*Required work*
Count the lines of the records below that hold the word "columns", and give only the number.

*Exercise inputs*
=======

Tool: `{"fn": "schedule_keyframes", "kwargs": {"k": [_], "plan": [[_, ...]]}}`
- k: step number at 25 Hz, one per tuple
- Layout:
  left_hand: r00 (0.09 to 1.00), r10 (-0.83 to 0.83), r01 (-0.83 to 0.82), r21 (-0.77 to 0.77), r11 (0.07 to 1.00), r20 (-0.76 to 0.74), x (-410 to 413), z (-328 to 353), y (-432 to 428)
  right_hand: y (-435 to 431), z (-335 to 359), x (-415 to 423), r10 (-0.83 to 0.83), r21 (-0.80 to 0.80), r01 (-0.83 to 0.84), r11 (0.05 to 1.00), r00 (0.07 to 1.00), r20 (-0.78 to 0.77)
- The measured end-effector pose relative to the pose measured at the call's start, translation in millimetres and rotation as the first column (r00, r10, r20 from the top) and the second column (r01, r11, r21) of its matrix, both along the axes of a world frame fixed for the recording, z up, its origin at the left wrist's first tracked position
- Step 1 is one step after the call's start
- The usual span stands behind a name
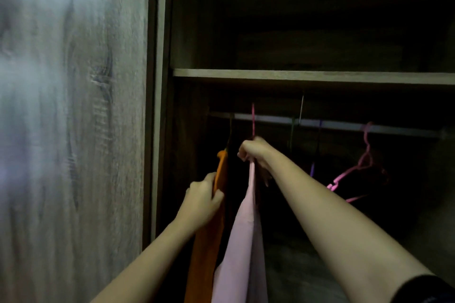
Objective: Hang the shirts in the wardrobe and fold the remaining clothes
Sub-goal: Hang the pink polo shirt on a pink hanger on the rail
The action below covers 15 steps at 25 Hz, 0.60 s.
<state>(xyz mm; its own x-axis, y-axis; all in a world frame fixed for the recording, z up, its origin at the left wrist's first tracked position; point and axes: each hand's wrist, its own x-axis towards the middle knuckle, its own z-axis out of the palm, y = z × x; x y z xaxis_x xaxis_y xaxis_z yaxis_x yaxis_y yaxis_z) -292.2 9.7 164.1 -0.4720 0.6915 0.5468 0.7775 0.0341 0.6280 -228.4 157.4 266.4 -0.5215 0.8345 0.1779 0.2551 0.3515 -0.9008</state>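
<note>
Inside the dark wardrobe a metal rail runs under a shelf. A pale pink shirt hangs from a pink hanger whose hook reaches over the rail. My right hand grips the top of that hanger and the shirt's collar. To its left an orange shirt hangs from a dark hook. My left hand holds the orange shirt's edge, its fingers curled round the cloth.
An empty pink hanger hangs on the rail to the right, with purple and green hooks between. A wooden shelf sits just above the rail. The wardrobe's wood-grain door fills the left side.
</note>
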Motion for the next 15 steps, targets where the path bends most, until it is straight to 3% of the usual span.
{"fn": "schedule_keyframes", "kwargs": {"k": [4,7,11,13,15], "plan": [[0.998,-0.043,0.043,-0.011,0.999,0.034,-3,1,-6,22,-22,-9,-0.025,-0.022,0.027,0.999,0.998,0.060],[0.999,-0.038,0.039,-0.018,0.999,0.034,-5,0,-7,41,-35,-17,-0.019,0.038,0.015,0.999,0.995,0.102],[1.000,0.008,-0.006,-0.056,0.998,0.029,-4,0,-9,24,-16,0,-0.067,0.200,0.012,0.980,0.960,0.273],[0.999,0.032,-0.033,-0.034,0.999,-0.016,-4,0,-19,2,-9,7,-0.182,0.381,0.088,0.920,0.959,0.219],[0.994,0.035,-0.033,0.018,0.999,-0.100,-8,1,-40,-35,-14,12,-0.188,0.530,0.135,0.837,0.981,0.048]]}}
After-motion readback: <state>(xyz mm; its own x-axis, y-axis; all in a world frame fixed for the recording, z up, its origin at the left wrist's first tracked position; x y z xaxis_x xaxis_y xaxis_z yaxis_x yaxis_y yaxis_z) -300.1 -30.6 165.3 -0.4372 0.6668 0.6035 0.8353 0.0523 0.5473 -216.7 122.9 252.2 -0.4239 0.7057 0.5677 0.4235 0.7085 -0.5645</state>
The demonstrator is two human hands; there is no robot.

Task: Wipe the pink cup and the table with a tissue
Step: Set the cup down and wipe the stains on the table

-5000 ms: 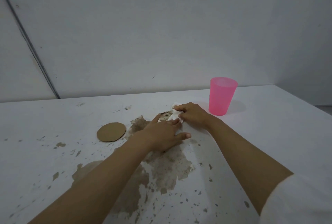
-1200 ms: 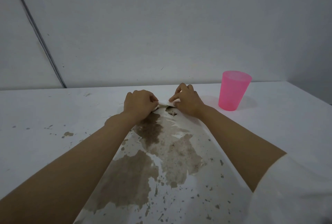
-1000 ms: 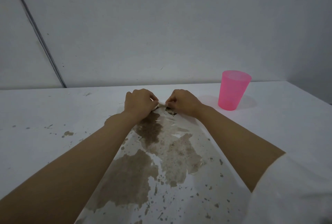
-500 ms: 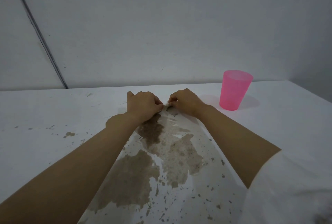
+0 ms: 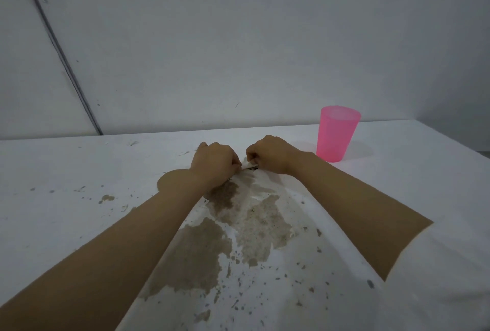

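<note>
White and crumpled, the tissue (image 5: 249, 165) shows only as a small scrap between two fists in the head view, low over the table (image 5: 66, 171) near its far edge. The left hand (image 5: 214, 163) is curled tight, its knuckles towards the camera, and it pinches the left end of the tissue; the right hand (image 5: 273, 154) is curled the same way and pinches the right end, so the two hands sit just beside each other with the scrap bridging them. The fingertips themselves are tucked under and hidden. The scrap carries a dark smear at its lower edge (soil or shadow, I cannot tell which). The pink cup (image 5: 336, 137) stands upright on the table to the right of the right hand, apart from it, mouth up. Brown stains (image 5: 201, 253) spread over the white tabletop from just below the hands towards the camera, with small specks scattered around them. A white sleeve (image 5: 437, 264) covers the right upper arm. A grey wall (image 5: 238, 38) rises behind the table, with a dark line (image 5: 61, 49) running slantwise down it
</note>
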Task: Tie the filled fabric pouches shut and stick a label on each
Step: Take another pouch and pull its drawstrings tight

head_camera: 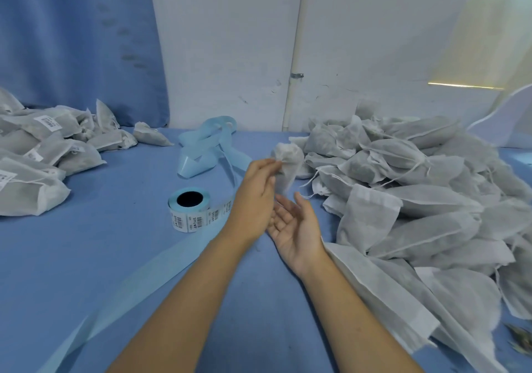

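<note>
A small white fabric pouch (288, 163) hangs blurred in the air above the blue table, its gathered top up. My left hand (257, 192) is raised beside it, fingertips at the pouch's upper left edge; whether they pinch it I cannot tell. My right hand (296, 230) lies just below the pouch, palm up, fingers relaxed and holding nothing. A roll of barcode labels (189, 208) on blue backing stands left of my left hand, its strip running toward that wrist.
A large heap of untied filled pouches (417, 194) fills the right side. Labelled pouches (43, 148) are piled at the far left. Spent blue backing strip (207, 148) is bunched at the back middle and trails to the front left (138, 283). A white wall stands behind.
</note>
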### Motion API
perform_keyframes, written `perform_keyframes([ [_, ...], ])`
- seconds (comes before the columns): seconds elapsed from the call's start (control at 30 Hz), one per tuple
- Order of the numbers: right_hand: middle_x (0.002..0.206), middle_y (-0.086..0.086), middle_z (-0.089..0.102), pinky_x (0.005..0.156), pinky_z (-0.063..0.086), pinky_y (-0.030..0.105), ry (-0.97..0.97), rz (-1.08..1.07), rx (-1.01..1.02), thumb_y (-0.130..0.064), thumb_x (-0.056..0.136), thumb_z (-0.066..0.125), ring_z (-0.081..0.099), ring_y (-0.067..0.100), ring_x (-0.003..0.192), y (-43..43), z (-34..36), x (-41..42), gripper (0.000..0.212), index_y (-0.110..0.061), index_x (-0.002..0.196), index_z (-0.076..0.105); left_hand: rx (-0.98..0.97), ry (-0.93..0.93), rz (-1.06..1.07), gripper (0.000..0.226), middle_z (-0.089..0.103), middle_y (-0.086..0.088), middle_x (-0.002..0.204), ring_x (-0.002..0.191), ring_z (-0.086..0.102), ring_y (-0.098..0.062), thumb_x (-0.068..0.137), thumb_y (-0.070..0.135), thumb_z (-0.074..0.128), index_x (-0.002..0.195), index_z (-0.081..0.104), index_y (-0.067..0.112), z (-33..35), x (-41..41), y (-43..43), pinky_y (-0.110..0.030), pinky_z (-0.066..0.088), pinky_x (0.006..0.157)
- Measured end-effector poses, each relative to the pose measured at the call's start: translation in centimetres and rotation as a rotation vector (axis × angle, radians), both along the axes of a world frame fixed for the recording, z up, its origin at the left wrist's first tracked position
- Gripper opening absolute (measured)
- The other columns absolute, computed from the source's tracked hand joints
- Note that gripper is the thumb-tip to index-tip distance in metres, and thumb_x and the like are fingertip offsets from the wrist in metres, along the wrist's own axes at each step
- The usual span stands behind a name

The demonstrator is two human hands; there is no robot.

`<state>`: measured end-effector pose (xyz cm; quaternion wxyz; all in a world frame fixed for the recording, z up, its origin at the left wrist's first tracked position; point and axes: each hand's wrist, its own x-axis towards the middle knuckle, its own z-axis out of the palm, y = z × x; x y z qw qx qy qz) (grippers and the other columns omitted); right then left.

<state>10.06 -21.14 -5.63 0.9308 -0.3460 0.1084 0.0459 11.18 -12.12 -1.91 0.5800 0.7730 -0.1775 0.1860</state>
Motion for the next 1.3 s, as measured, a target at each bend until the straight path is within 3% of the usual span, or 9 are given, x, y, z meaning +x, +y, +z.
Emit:
perform_keyframes([
  [0.13,0.089,0.014,0.069,0.067,0.057,0.027,0.030,0.001,-0.135,-0.057,0.092,0.046,0.067,0.021,0.076,0.0,0.5,0.0,0.060,0.000,0.099,0.063,0.020,-0.008,0.002,0.037,0.055,0.010,0.108,0.099,0.047,0.022,0.091,-0.015,0.041,0.110,0.066,0.005,-2.8,-2.2,2.2,0.002,0.031,0.087],
  [0.4,0.085,0.009,0.072,0.060,0.055,0.027,0.119,0.149,-0.416,-0.061,0.083,0.056,0.067,0.017,0.070,-0.3,1.8,-0.5,0.063,-0.004,0.108,0.062,0.339,-0.063,0.067,0.029,0.060,-0.001,0.098,0.089,0.056,-0.014,0.085,-0.011,0.043,0.093,0.065,0.005,-3.9,-3.4,4.0,-0.024,0.044,0.082],
  [0.53,0.093,0.012,0.074,0.064,0.058,0.030,0.142,0.244,-0.536,-0.073,0.078,0.051,0.071,0.022,0.081,-0.8,2.1,-0.3,0.073,-0.006,0.104,0.064,0.484,-0.082,0.083,0.016,0.057,-0.004,0.086,0.079,0.054,-0.023,0.086,-0.004,0.047,0.081,0.060,0.003,-4.3,-4.2,4.5,-0.034,0.042,0.072],
  [0.77,0.087,0.008,0.072,0.075,0.058,0.027,0.043,0.273,-0.448,-0.014,0.089,0.060,0.069,0.017,0.074,-0.4,1.7,-0.6,0.014,-0.006,0.100,0.063,0.484,-0.029,0.123,0.019,0.044,0.009,0.058,0.059,0.042,-0.020,0.089,0.008,0.047,0.077,0.039,0.021,-4.6,-5.0,3.9,-0.030,0.027,0.055],
  [0.87,0.089,0.008,0.072,0.081,0.056,0.029,-0.010,0.148,-0.400,-0.006,0.089,0.059,0.070,0.015,0.077,-0.1,1.6,-0.6,0.012,-0.007,0.100,0.060,0.418,-0.006,0.325,0.012,0.060,0.002,0.069,0.065,0.055,-0.028,0.089,0.009,0.047,0.086,0.044,0.020,-4.1,-5.4,3.8,-0.038,0.043,0.060],
  [0.97,0.087,0.004,0.074,0.069,0.057,0.021,-0.053,0.044,-0.374,-0.005,0.090,0.060,0.071,0.012,0.079,0.1,1.3,-0.5,0.005,-0.009,0.090,0.059,0.266,0.055,0.443,0.013,0.064,0.007,0.082,0.065,0.058,-0.022,0.089,0.011,0.047,0.093,0.052,0.022,-3.6,-5.6,3.7,-0.037,0.047,0.062],
  [1.1,0.080,0.003,0.074,0.066,0.056,0.019,-0.073,0.002,-0.367,-0.002,0.091,0.059,0.071,0.012,0.075,0.5,0.9,-0.8,0.010,-0.009,0.084,0.057,-0.304,0.447,0.226,0.010,0.065,0.002,0.095,0.045,0.061,-0.015,0.096,0.019,0.048,0.091,0.057,0.021,-2.7,-5.2,2.8,-0.021,0.041,0.040],
  [1.17,0.079,0.007,0.072,0.065,0.055,0.021,-0.083,0.007,-0.378,-0.003,0.091,0.058,0.070,0.016,0.073,0.6,0.9,-0.9,0.010,-0.009,0.083,0.056,-0.531,0.637,0.048,0.015,0.069,-0.005,0.096,0.055,0.068,-0.018,0.098,0.022,0.047,0.099,0.059,0.013,-2.3,-4.9,2.5,-0.023,0.045,0.041],
  [1.3,0.075,0.009,0.065,0.058,0.051,0.026,-0.074,0.078,-0.391,-0.004,0.094,0.054,0.063,0.019,0.067,0.8,0.9,-1.0,0.010,-0.008,0.086,0.055,-0.585,0.760,-0.141,0.022,0.073,-0.014,0.088,0.077,0.073,-0.020,0.097,0.020,0.053,0.100,0.065,0.002,-2.6,-4.8,2.7,-0.024,0.056,0.058],
])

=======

*Written answer*
3